- PROBLEM TO WORK ON -
All of the data is to be set down again without any alteration.

- AVAILABLE DATA -
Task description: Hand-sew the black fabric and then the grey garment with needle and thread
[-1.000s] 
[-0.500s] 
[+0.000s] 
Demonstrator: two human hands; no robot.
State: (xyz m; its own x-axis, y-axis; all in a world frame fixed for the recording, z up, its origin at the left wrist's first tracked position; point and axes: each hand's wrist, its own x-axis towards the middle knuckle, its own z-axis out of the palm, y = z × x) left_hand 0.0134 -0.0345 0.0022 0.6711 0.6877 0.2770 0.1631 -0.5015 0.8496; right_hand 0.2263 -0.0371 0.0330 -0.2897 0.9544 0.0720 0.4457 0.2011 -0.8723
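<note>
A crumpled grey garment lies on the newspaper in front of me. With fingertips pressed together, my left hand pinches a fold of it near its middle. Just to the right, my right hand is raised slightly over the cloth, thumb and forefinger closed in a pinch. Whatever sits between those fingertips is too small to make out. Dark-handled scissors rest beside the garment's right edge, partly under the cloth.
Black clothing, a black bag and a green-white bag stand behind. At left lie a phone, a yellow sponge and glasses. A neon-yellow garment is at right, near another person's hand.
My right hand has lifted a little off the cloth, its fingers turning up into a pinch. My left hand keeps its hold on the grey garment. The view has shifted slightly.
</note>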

- WRITTEN REPLY -
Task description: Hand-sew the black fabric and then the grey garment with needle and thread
[-1.000s] 
[-0.500s] 
[+0.000s] 
Demonstrator: two human hands; no robot.
State: (xyz m; its own x-axis, y-axis; all in a world frame fixed for the recording, z up, its origin at the left wrist's first tracked position; point and axes: each hand's wrist, its own x-axis towards the middle knuckle, its own z-axis out of the palm, y = z × x) left_hand 0.0134 -0.0345 0.0022 0.6711 0.6877 0.2770 0.1631 -0.5015 0.8496; right_hand 0.2263 -0.0371 0.0330 -0.2897 0.9544 0.0720 0.4457 0.2011 -0.8723
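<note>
A crumpled grey garment lies on the newspaper in front of me. With fingertips pressed together, my left hand pinches a fold of it near its middle. Just to the right, my right hand is raised slightly over the cloth, thumb and forefinger closed in a pinch. Whatever sits between those fingertips is too small to make out. Dark-handled scissors rest beside the garment's right edge, partly under the cloth.
Black clothing, a black bag and a green-white bag stand behind. At left lie a phone, a yellow sponge and glasses. A neon-yellow garment is at right, near another person's hand.
My right hand has lifted a little off the cloth, its fingers turning up into a pinch. My left hand keeps its hold on the grey garment. The view has shifted slightly.
</note>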

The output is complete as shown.